* Required work:
Before you write out the listing, remove the pictures; everything else stays exactly as it is.

* Data section:
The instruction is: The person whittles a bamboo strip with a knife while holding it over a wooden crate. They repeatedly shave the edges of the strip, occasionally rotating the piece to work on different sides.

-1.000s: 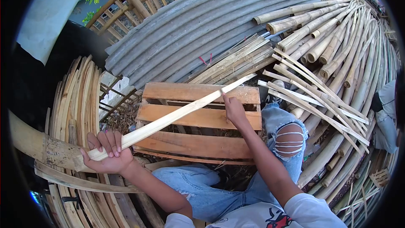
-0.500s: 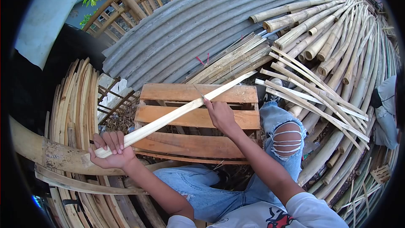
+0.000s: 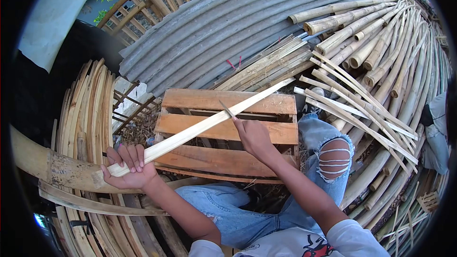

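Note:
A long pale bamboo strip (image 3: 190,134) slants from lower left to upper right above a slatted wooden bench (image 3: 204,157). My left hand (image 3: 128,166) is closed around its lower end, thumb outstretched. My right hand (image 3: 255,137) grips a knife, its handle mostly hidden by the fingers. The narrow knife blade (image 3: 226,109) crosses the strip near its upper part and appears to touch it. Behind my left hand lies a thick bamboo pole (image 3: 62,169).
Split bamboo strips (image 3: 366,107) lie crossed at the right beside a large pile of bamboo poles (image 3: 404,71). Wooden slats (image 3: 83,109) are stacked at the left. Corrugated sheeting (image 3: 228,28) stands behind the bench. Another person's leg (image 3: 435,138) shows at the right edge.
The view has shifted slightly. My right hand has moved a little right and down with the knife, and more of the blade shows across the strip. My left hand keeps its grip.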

* Exercise answer:
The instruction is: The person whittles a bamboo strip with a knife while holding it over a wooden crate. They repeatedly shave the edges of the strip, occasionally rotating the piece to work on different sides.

-1.000s: 
-0.500s: 
+0.000s: 

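Note:
A long pale bamboo strip (image 3: 190,134) slants from lower left to upper right above a slatted wooden bench (image 3: 204,157). My left hand (image 3: 128,166) is closed around its lower end, thumb outstretched. My right hand (image 3: 255,137) grips a knife, its handle mostly hidden by the fingers. The narrow knife blade (image 3: 226,109) crosses the strip near its upper part and appears to touch it. Behind my left hand lies a thick bamboo pole (image 3: 62,169).
Split bamboo strips (image 3: 366,107) lie crossed at the right beside a large pile of bamboo poles (image 3: 404,71). Wooden slats (image 3: 83,109) are stacked at the left. Corrugated sheeting (image 3: 228,28) stands behind the bench. Another person's leg (image 3: 435,138) shows at the right edge.
The view has shifted slightly. My right hand has moved a little right and down with the knife, and more of the blade shows across the strip. My left hand keeps its grip.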

The output requires no further additions.